Provided material —
______________________________

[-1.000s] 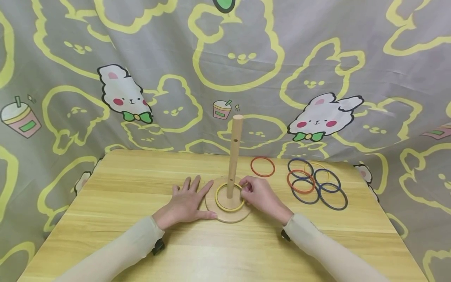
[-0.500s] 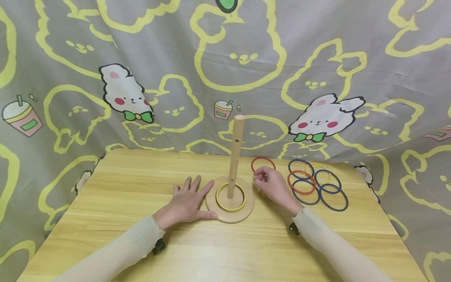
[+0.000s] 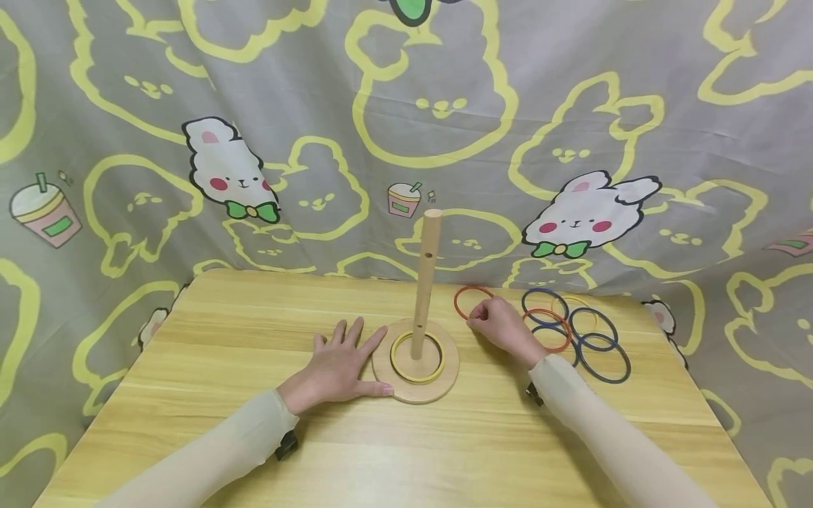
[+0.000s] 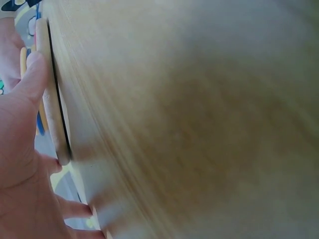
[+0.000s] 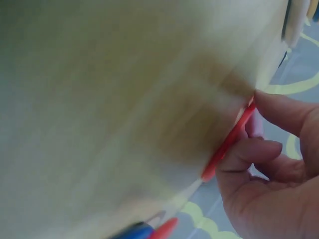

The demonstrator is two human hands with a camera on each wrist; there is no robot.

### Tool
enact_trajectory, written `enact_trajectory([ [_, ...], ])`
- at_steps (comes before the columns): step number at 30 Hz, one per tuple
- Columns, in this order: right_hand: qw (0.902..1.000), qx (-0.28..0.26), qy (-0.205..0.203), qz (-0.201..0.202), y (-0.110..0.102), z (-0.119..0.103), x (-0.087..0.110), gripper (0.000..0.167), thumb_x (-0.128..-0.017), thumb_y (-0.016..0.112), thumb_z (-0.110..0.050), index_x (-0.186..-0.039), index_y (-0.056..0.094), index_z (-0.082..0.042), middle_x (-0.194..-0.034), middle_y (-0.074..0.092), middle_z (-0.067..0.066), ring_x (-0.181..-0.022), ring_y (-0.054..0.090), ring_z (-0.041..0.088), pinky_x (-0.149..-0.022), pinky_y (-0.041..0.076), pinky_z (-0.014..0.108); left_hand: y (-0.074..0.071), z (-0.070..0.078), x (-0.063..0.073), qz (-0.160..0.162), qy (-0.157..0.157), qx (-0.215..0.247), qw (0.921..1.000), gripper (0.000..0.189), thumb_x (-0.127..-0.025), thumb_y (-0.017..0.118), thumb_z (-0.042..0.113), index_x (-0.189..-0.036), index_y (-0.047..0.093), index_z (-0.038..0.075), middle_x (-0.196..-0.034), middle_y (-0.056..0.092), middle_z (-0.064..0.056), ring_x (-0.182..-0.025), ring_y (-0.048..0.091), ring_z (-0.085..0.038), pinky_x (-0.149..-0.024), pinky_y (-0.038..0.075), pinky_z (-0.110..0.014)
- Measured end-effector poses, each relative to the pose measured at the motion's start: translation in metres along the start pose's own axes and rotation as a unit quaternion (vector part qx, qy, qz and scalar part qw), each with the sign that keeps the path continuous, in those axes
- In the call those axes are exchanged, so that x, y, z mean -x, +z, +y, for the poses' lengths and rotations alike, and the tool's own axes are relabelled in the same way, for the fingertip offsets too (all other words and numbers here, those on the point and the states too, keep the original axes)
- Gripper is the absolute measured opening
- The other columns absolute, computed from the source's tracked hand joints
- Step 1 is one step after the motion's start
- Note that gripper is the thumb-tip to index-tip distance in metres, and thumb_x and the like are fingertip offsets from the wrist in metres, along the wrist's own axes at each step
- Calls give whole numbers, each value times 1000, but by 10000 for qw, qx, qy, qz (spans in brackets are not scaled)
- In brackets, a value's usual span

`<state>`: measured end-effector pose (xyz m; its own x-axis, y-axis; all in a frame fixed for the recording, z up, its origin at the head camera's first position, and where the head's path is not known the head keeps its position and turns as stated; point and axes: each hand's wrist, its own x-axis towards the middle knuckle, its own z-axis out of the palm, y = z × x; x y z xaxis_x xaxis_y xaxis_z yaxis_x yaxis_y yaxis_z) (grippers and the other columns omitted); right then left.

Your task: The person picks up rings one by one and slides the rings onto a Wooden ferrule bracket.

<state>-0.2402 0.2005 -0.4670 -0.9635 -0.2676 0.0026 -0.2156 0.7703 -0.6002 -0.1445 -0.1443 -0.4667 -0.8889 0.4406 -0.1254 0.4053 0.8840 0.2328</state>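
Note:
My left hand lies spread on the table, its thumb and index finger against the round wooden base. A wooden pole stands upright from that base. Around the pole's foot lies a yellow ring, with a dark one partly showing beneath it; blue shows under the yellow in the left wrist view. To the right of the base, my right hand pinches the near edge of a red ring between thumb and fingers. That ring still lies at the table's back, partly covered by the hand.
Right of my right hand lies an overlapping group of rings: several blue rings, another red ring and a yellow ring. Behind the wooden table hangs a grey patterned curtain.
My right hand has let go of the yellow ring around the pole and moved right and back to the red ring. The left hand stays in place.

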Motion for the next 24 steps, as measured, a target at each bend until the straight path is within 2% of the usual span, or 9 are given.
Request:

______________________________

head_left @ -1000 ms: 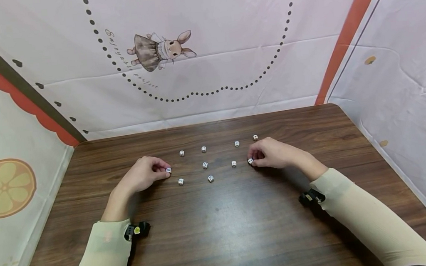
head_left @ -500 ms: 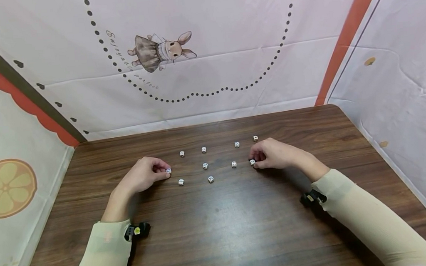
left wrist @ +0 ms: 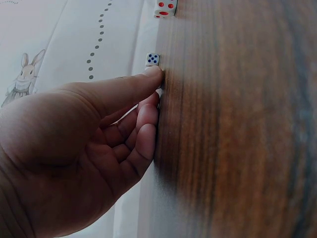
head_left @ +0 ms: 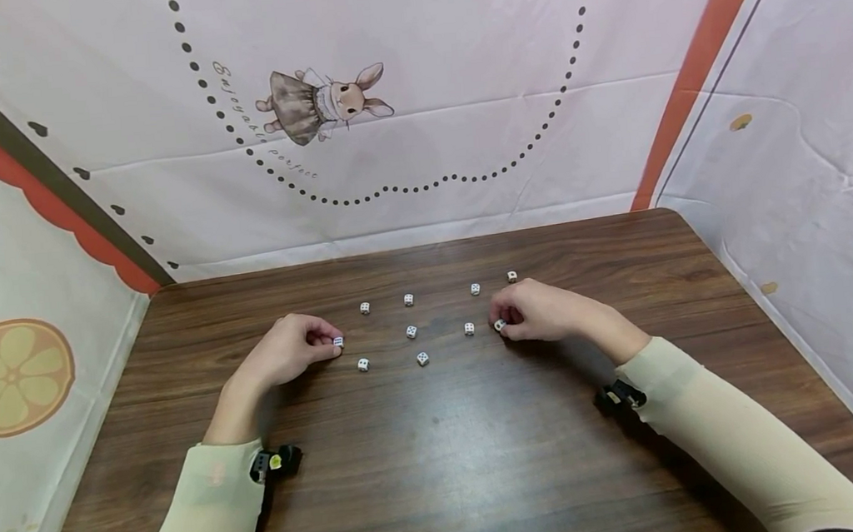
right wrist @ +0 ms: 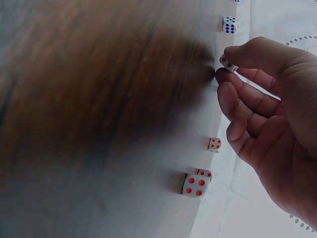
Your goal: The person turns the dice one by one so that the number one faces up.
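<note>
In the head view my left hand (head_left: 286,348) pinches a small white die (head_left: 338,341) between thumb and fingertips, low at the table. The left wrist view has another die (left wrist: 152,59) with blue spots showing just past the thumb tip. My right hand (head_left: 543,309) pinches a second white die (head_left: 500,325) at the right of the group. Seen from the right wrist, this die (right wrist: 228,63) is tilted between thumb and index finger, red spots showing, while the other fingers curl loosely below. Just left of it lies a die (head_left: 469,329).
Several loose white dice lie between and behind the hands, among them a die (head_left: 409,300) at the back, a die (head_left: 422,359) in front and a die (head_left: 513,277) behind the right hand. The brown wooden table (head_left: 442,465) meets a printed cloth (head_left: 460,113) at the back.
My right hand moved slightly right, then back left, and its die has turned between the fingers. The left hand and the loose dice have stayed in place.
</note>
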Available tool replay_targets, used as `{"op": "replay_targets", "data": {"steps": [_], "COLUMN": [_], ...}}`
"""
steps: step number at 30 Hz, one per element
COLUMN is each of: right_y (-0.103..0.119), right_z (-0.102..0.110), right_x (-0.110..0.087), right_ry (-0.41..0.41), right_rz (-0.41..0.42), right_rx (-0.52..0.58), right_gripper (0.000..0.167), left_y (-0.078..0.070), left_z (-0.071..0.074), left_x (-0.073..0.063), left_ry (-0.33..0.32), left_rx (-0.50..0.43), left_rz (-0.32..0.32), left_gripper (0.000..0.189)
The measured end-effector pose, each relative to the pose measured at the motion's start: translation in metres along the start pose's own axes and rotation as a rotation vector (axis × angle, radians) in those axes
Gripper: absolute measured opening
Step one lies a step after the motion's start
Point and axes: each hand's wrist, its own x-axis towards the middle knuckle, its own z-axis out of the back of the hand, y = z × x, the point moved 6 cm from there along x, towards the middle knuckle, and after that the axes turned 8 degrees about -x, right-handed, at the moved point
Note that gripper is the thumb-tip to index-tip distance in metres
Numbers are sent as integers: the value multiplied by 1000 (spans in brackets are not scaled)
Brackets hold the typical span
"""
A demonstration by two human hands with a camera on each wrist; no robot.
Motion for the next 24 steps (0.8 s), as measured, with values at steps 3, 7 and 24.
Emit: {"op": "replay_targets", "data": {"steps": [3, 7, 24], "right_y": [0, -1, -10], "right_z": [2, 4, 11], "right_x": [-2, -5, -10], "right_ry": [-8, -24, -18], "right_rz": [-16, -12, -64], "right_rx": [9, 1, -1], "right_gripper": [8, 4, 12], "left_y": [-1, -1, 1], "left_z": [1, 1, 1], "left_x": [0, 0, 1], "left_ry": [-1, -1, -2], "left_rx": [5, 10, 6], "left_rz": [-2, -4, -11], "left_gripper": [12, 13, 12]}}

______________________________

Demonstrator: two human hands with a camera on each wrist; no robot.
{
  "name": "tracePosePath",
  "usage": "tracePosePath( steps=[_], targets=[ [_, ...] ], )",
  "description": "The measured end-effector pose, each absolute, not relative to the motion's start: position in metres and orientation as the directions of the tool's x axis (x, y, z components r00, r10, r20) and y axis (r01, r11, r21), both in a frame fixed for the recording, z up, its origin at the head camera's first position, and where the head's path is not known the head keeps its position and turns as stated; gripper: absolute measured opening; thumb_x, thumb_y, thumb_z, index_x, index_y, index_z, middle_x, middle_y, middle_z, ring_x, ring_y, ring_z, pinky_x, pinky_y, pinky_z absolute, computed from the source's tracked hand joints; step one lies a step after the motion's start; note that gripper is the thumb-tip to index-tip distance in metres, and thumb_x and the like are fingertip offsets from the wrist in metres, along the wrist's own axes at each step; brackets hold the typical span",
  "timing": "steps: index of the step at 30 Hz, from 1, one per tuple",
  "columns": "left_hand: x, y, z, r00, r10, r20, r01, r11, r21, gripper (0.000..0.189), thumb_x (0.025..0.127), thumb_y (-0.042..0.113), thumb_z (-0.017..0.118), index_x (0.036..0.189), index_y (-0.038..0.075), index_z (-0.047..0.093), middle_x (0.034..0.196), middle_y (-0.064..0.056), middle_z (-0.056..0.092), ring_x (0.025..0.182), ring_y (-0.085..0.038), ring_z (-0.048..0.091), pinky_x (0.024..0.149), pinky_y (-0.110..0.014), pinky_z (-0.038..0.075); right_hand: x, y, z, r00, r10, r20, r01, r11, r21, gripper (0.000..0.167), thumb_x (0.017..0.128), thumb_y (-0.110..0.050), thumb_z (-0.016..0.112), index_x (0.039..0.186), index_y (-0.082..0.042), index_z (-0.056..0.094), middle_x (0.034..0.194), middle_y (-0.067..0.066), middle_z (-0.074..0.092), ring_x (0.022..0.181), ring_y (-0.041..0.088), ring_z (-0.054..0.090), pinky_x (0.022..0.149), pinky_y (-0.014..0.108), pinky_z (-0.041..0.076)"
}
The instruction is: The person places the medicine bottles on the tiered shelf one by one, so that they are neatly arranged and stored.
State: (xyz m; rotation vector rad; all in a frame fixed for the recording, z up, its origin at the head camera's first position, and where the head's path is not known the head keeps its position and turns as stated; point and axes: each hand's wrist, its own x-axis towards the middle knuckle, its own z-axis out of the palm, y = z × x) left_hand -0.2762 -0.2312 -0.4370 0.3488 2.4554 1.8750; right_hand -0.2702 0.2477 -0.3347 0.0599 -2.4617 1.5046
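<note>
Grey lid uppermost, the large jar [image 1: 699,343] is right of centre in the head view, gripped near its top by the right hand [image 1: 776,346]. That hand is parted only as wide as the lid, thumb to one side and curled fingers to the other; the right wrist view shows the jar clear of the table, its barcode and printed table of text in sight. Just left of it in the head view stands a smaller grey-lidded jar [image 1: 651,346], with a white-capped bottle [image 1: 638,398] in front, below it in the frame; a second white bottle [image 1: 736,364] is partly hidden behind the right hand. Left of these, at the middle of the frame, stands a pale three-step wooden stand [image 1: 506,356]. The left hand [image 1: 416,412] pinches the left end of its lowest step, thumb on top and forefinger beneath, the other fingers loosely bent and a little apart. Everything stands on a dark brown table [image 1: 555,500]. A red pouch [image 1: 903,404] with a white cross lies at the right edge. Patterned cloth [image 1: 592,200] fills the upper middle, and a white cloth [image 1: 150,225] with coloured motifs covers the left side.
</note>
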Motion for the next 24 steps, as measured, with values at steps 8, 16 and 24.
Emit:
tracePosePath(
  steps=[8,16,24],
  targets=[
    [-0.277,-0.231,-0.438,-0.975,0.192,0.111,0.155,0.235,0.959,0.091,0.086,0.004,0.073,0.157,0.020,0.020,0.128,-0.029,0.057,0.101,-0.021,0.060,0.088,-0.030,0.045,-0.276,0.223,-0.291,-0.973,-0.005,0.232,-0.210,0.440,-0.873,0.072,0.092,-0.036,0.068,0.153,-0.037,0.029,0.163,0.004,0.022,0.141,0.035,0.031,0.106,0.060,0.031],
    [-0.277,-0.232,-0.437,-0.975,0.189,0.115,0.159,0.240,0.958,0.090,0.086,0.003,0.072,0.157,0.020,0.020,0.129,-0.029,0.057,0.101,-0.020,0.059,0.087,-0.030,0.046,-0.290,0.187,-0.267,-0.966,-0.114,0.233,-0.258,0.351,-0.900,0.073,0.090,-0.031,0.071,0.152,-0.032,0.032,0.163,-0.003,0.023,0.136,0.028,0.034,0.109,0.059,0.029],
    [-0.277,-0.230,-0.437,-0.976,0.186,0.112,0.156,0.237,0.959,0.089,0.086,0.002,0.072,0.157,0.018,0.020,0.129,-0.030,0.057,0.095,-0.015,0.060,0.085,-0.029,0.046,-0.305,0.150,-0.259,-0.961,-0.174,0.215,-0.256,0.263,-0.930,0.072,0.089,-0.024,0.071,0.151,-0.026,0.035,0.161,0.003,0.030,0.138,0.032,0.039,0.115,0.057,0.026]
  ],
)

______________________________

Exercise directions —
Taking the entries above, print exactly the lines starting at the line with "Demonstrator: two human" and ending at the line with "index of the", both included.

Output —
Demonstrator: two human hands with a camera on each wrist; no robot.
{
  "name": "tracePosePath",
  "usage": "tracePosePath( steps=[_], targets=[ [_, ...] ], )",
  "description": "The measured end-effector pose, each absolute, not relative to the motion's start: position in metres and orientation as the directions of the tool's x axis (x, y, z components r00, r10, r20) and y axis (r01, r11, r21), both in a frame fixed for the recording, z up, its origin at the head camera's first position, and where the head's path is not known the head keeps its position and turns as stated; gripper: absolute measured opening; thumb_x, thumb_y, thumb_z, index_x, index_y, index_z, middle_x, middle_y, middle_z, ring_x, ring_y, ring_z, pinky_x, pinky_y, pinky_z absolute, computed from the source's tracked hand joints; step one lies a step after the motion's start; note that gripper is the thumb-tip to index-tip distance in metres, and thumb_x and the like are fingertip offsets from the wrist in metres, along the wrist's own axes at each step; brackets hold the typical span",
  "timing": "steps: index of the step at 30 Hz, from 1, one per tuple",

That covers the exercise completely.